Referencing field name from datafeed aggregation to use as a detector in an ML job

elasticitous · December 12, 2018, 11:25pm

I created a machine learning job which uses two metrics as detectors defined as aggregations of fields in my index and everything was working great (Job_0, Datafeed_0 code below).

What I'd really like to do though is define each of those metrics based on a filter unique to each metric. However if I try to filter those fields, I seem to lose the ability to refer back to the results as field names in the job itself.

How can I create two metrics, filtered based on different criteria, and then still reference them as detectors in the ML job?
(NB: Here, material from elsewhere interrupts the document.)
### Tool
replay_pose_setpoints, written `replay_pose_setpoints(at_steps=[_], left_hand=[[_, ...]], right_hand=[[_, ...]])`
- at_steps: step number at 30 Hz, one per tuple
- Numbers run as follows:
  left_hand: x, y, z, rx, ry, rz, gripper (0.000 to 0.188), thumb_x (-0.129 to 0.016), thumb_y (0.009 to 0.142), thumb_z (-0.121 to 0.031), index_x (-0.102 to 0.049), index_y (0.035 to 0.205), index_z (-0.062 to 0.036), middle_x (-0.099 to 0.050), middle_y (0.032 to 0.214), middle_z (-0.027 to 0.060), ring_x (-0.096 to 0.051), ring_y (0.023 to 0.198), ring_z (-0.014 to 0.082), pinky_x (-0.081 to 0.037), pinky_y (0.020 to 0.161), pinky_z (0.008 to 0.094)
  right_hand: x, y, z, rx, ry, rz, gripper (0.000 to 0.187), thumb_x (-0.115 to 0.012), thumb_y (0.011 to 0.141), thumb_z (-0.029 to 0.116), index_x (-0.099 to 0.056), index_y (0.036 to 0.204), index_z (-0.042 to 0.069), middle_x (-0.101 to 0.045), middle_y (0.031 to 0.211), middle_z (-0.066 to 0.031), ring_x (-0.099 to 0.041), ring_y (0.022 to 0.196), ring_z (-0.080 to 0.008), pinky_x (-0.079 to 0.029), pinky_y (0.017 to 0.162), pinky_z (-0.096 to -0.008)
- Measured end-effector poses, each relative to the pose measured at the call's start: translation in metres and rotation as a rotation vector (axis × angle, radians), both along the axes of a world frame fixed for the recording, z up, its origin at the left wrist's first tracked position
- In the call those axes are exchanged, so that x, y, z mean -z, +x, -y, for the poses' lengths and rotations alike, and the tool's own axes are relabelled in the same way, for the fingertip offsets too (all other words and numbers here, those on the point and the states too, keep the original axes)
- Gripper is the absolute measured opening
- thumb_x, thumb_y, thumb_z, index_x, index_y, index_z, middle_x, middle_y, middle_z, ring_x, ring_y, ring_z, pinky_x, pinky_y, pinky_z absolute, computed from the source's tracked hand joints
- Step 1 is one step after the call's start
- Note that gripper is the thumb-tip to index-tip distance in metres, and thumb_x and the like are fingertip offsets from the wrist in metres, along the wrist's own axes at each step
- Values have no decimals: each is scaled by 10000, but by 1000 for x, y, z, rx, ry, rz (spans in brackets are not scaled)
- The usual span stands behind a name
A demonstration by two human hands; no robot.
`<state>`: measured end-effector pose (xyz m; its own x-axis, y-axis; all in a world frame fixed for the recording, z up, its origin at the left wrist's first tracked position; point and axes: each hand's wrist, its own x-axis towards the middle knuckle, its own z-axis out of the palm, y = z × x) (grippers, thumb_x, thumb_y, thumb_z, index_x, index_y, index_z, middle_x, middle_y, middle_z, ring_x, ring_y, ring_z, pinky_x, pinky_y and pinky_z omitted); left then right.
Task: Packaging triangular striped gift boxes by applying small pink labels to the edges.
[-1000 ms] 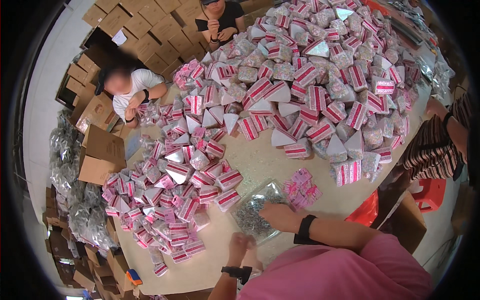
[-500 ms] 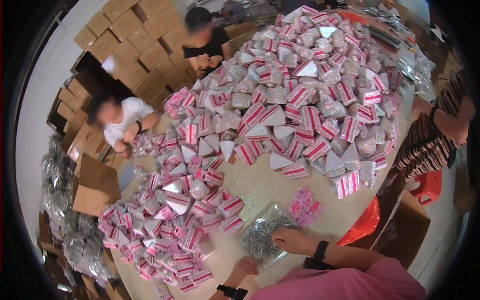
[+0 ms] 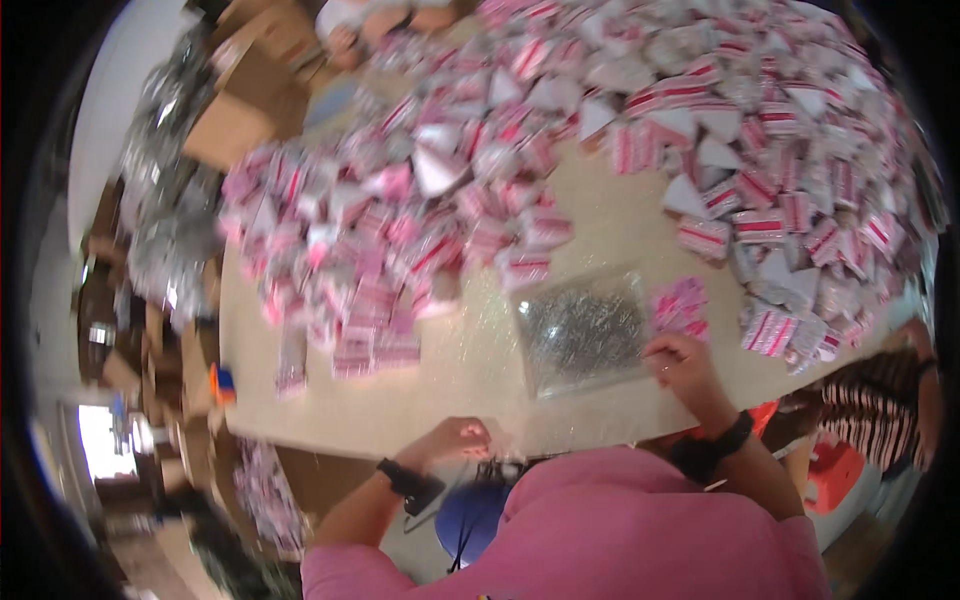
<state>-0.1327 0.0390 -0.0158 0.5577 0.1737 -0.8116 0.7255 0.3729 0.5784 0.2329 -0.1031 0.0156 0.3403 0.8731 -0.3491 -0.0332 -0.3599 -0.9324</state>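
Observation:
A clear shallow tray (image 3: 588, 384) lies on the table with a heap of small silvery metal pieces (image 3: 583, 326) in it. My right hand (image 3: 684, 368) is just beyond the tray's right edge, its fingers pinched together; anything between them is too small to make out. Beside it, a little farther off, lie several bright pink cards (image 3: 680, 305). My left hand (image 3: 455, 438) is at the table's near edge, left of the tray, fingers curled. A faint clear film shows by its fingertips, but motion blur hides what it holds.
Wedge-shaped white and pink wrapped packs lie in a left heap (image 3: 400, 215) and a larger right heap (image 3: 770, 180) on the pale table (image 3: 470, 375). A cardboard box (image 3: 248, 108) stands far left. People are at the far side and right, near a red stool (image 3: 835, 472).
My view has swung down and left. My right hand has come out of the metal pieces to the tray's right side. My left hand has moved away from the tray's near corner.

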Motion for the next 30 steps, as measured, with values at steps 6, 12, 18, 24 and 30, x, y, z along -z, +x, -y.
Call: replay_pose_setpoints(at_steps=[6, 12, 18, 24, 30], left_hand=[[51, -71, 185, 14, -144, -13, 316, -628, 856, -196, -585, 1124, -33, -637, 1038, 56, -572, 988, 135, -435, 888, 280], [81, -139, 412, -196, 3, 24, 258, -549, 859, -259, -566, 925, -10, -565, 837, 139, -543, 822, 300, -429, 772, 401], [71, -153, 591, -114, -261, -288, 416, -596, 763, -374, -648, 959, -11, -645, 927, 230, -619, 854, 364, -467, 729, 452], [51, -165, 610, 216, -78, -721, 260, -558, 708, -236, -718, 843, -81, -686, 886, 156, -660, 848, 344, -514, 715, 461], [-16, -129, 441, 51, 648, -957, 152, -540, 725, -158, -665, 650, -115, -654, 701, 108, -659, 683, 265, -518, 559, 388]], right_hand=[[-3, -11, 15, -196, -22, -105, 55, -569, 826, 24, -606, 863, 7, -524, 651, 18, -472, 543, -50, -391, 507, -193], [6, -23, 23, -362, -26, -42, 47, -549, 830, 45, -581, 843, 13, -519, 659, 3, -483, 542, -71, -401, 517, -214], [11, -42, 26, -520, 12, 9, 55, -550, 839, 58, -578, 836, 10, -502, 641, 6, -463, 537, -65, -382, 501, -215], [11, -53, 31, -666, -30, 106, 44, -548, 837, 46, -577, 830, 13, -501, 635, 8, -457, 532, -63, -366, 493, -212], [-1, -48, 34, -699, 40, 140, 42, -550, 841, 46, -577, 837, 15, -511, 667, 4, -469, 553, -64, -385, 509, -211]])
Job_0: No errors regarding referencing metric1 and metric2 as detectors:

{
  "description": "My Job",
  "analysis_config": {
    "bucket_span": "1h",
    "detectors": [
      {
        "detector_description": "Metric 1",
        "function": "mean",
        "field_name": "metric1"
      },
      {
        "detector_description": "Metric 2",
        "function": "mean",
        "field_name": "metric2"
      }
    ],
    "summary_count_field_name": "doc_count"
  },
  "model_plot_config": {"enabled": "true"},
  "data_description": {"time_field": "ts"}
}

Datafeed_0:

{
  "job_id": "my_job_id",
  "indices": ["my_index"],
  "aggs": {
    "buckets": {
      "date_histogram": {
        "field": "ts",
        "interval": "1h",
        "time_zone": "UTC"
      },
      "aggs": {
        "ts": {"max": {"field": "ts"}},
        "metric1":{"value_count":{"field":"my_field"}},
        "metric2":{"sum":{"field":"my_other_field"}}
      }
    }
  }
}

Result:

{
    "metric1_value": 3509,
    "metric2_value": 58613,
    "ts": 1544425187000,
    "doc_count": 3509
}

Even though I can run this query, and it returns the data I want, I can't seem to insert it into the datafeed:

{
  "aggs": {
    "ts": {"max": {"field": "ts"}},
    "metric1": {
        "filter":{"term": {"my_filter_field": "A" } },
        "aggs" : {
            "metric1_value" : { "value_count" : { "field" : "my_field" } }
        }
    },
    "metric2": {
        "filter":{"term": {"my_filter_field": "B" } },
        "aggs" : {
            "metric2_value" : { "value_count" : { "field" : "my_other_field" } }
        }
    }
  }
}

When I try that in the Datafeed_1 on Job_0 I get:

  {
    "type": "illegal_argument_exception",
    "reason": "Unsupported aggregation type [metric1]"
  }

Datafeed_1:

{
  "job_id": "my_job_id",
  "indices": ["my_index"],
  "aggs": {
    "buckets": {
      "date_histogram": {
        "field": "ts",
        "interval": "1h",
        "time_zone": "UTC"
      },
      "aggs": {
        "ts": {"max": {"field": "ts"}},
        "metric1":{
          "filter":{"term":{"my_filter_field":"A"}},
          "aggs":{
            "metric1_value":{"value_count":{"field":"my_field"}}
          }
        },
        "metric2":{
          "filter":{"term":{"my_filter_field":"B"}},
          "aggs":{
            "metric2_value":{"sum":{"field":"my_other_field"}}
          }
        }
      }
    }
  }
}

If I try to reference the field name inside the aggregation ("metric1_value") instead, I don't get any error, and the job runs, but the metric value is nowhere to be found in the results:

  {
    "ts": 1544425187000,
    "doc_count": 3509
  }

How can I filter two separate metrics in different ways, but then access the inner level of the result document that actually has the values and pass that to the detector field? If the metrics are like "ts" below, I can just reference "ts" and it works. How do I reference "metric1_value"?

  "aggregations": {
    "metric1": {
      "doc_count": 0,
      "metric1_value": {
        "value": 0
      }
    },
    "metric2": {
      "doc_count": 0,
      "metric2_value": {
        "value": 0
      }
    },
    "ts": {
      "value": 1544658335000,
      "value_as_string": "1544658335"
    }
  }

BenTrent · December 17, 2018, 5:14pm

The job is looking at metric1 for its data, which is a filter aggregation. I think you want it to look at metric1_value, which is the value count aggregation inside the filter. Similarly for metric2.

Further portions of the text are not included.